Rutstein, Sarah E.a,b,*; Sellers, Christopher J.b,*; Ananworanich, Jintanatc,d; Cohen, Myron S.b,e

Current Opinion in HIV and AIDS: November 2015 - Volume 10 - Issue 6 - p 395–402
doi: 10.1097/COH.0000000000000193

Purpose of review Acute and early HIV (AHI) is a pivotal time during HIV infection, yet there remain major shortfalls in diagnosis, linkage to care, and antiretroviral therapy (ART) initiation during AHI. We introduce an AHI-specific cascade, review recent evidence pertaining to the unique challenges of AHI, and discuss strategies for improving individual and public health outcomes.

Recent findings Presentation during AHI is common. Expanding use of fourth-generation testing and pooled nucleic acid amplification testing has led to improved AHI detection in resource-wealthy settings. Technologies capable of AHI diagnosis are rare in resource-limited settings; further development of point-of-care devices and utilization of targeted screening is needed. Rapid ART initiation during AHI limits reservoir seeding, preserves immunity, and prevents transmission. Reporting of AHI cascade outcomes is limited, but new evidence suggests that impressive rates of diagnosis, linkage to care, rapid ART initiation, and viral suppression can be achieved.

Summary With advancements in AHI diagnostics and strong evidence for the therapeutic and prevention benefits of ART initiated during AHI, improving AHI cascade outcomes is both crucial and feasible. HIV guidelines should recommend diagnostic algorithms capable of detecting AHI and prescribe rapid, universal ART initiation during AHI.
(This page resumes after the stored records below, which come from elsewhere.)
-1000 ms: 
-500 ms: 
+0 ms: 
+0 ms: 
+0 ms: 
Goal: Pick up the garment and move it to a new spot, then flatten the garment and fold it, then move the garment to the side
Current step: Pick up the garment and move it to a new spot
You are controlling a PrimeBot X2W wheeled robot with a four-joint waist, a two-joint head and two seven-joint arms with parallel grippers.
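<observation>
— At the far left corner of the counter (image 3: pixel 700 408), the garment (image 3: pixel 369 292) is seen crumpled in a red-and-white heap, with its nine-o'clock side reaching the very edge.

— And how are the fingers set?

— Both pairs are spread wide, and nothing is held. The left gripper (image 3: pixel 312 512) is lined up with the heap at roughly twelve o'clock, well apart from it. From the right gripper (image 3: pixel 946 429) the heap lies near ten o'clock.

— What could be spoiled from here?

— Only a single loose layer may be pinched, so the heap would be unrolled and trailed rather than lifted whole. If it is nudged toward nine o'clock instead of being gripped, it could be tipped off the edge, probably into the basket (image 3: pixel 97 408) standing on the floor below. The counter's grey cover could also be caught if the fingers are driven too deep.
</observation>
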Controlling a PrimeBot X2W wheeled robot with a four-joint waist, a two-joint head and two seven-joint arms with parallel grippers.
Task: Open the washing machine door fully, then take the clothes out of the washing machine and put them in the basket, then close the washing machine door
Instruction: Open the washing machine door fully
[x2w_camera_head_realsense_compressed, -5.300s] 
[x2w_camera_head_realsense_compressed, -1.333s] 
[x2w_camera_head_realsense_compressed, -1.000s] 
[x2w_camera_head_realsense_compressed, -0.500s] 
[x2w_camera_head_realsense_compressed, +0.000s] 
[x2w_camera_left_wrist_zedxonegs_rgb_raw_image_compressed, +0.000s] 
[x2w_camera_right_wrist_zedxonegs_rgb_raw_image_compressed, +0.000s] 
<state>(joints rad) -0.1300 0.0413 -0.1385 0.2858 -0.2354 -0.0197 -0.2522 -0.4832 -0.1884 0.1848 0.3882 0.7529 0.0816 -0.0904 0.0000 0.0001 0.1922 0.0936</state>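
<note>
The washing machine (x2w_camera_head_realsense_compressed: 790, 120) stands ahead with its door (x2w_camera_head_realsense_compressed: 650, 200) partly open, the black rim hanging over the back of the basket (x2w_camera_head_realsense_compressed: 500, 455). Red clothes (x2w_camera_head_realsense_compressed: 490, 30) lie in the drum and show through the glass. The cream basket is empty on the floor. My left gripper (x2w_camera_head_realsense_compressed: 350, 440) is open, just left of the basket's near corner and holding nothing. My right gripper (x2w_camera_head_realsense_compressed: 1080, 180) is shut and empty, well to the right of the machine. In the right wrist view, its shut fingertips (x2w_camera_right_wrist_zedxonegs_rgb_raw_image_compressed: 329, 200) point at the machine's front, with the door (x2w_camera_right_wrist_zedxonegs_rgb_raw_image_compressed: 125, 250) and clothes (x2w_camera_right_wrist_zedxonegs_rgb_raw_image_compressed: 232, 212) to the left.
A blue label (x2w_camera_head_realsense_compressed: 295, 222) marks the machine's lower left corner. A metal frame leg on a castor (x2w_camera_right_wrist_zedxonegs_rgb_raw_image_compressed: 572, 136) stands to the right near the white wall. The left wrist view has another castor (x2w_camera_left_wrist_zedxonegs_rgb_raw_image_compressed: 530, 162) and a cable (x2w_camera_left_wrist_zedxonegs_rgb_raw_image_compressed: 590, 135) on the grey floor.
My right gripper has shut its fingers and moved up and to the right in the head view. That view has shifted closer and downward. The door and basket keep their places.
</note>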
aDepartment of Health Policy and Management, University of North Carolina at Chapel Hill, Chapel Hill, North Carolina, USA

bDivision of Infectious Diseases, University of North Carolina at Chapel Hill, Chapel Hill, North Carolina, USA

cU.S. Military HIV Research Program, Walter Reed Army Institute of Research, Silver Spring

dHenry M. Jackson Foundation for the Advancement of Military Medicine, Bethesda, Maryland

eDepartment of Epidemiology, University of North Carolina at Chapel Hill, Chapel Hill, North Carolina, USA

*Sarah E. Rutstein and Christopher J. Sellers contributed equally to the writing of this article.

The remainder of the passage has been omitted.